▸ To do: For the listing below, output exactly the lines from the line with "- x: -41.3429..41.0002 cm" up to and including the line with "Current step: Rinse", and no other lines.

▸ Available data:
[Start of Attachment]
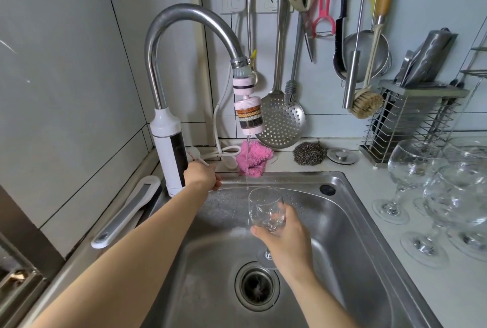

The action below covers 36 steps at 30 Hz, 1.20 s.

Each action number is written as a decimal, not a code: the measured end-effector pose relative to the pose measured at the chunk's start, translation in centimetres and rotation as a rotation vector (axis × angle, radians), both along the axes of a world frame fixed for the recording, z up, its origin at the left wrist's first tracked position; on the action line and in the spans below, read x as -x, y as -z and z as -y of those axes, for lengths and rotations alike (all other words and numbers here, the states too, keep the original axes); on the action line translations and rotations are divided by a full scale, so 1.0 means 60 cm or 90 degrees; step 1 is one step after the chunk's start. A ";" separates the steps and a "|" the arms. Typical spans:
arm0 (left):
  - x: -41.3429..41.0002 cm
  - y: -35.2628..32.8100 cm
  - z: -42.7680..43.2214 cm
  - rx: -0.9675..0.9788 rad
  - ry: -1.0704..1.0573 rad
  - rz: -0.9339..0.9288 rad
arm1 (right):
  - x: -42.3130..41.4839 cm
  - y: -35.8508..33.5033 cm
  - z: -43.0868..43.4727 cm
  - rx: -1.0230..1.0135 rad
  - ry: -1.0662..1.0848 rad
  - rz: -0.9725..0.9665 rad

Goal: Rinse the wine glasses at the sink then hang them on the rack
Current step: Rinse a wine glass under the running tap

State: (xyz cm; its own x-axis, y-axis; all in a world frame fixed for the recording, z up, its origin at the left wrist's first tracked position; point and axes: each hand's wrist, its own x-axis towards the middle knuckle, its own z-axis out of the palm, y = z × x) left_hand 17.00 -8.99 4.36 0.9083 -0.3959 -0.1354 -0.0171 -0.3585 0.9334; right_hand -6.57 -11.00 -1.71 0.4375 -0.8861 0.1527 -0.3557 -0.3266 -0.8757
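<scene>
Your right hand (286, 238) holds a wine glass (264, 206) upright over the middle of the sink (342, 222). The thumb and fingers wrap round the lower part of the bowl, and the stem and foot hang below your palm, above the drain (257, 287).

A thin stream of water (248, 159) falls from the pink filter (249, 117) on the end of the faucet (168, 27) and comes down at the left edge of the glass's rim. You cannot tell whether it runs inside or down the outside.

Your left hand (201, 175) is at the sink's back left corner, just beside the faucet's white body. Its fingers curl away from the camera, so it is not clear whether they grip anything.

More wine glasses (411, 167) stand upright in a cluster on the counter (395, 288) by the sink's right edge. Along the counter's back edge, behind the sink, lie a pink cloth (257, 155) and a steel scourer (309, 153).
</scene>
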 end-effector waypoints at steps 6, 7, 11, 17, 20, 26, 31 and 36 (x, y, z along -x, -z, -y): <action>0.000 0.003 -0.001 0.008 0.001 -0.006 | -0.002 0.004 0.000 -0.003 -0.004 -0.001; 0.000 0.003 0.000 0.009 0.002 -0.004 | -0.002 0.004 0.000 -0.003 -0.003 0.000; -0.001 0.005 -0.001 0.002 0.011 0.013 | -0.002 0.004 0.002 0.000 -0.003 -0.002; 0.035 0.009 -0.039 0.047 0.059 -0.049 | -0.002 0.002 0.002 0.003 -0.005 -0.006; 0.087 0.027 -0.074 0.055 0.092 0.124 | -0.006 -0.002 -0.002 -0.001 -0.003 0.005; 0.160 0.008 -0.111 0.122 0.301 0.527 | -0.026 -0.032 0.004 0.058 -0.045 0.008; 0.156 0.014 -0.098 0.033 0.457 0.475 | -0.036 -0.052 0.022 0.183 -0.075 -0.026; 0.133 0.050 -0.083 0.013 0.527 0.305 | -0.030 -0.028 0.059 0.318 -0.072 -0.106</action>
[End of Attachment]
▸ Solved exercise:
  - x: -41.3429..41.0002 cm
  - y: -35.2628..32.8100 cm
  - z: -42.7680..43.2214 cm
  - rx: -0.9675..0.9788 rad
  - ry: -1.0704..1.0573 rad
  - rz: -0.9339..0.9288 rad
arm1 (right):
  - x: -42.3130..41.4839 cm
  - y: -35.8508..33.5033 cm
  - z: -43.0868..43.4727 cm
  - rx: -1.0230..1.0135 rad
  - ry: -1.0662..1.0848 rad
  - rz: -0.9725..0.9665 rad

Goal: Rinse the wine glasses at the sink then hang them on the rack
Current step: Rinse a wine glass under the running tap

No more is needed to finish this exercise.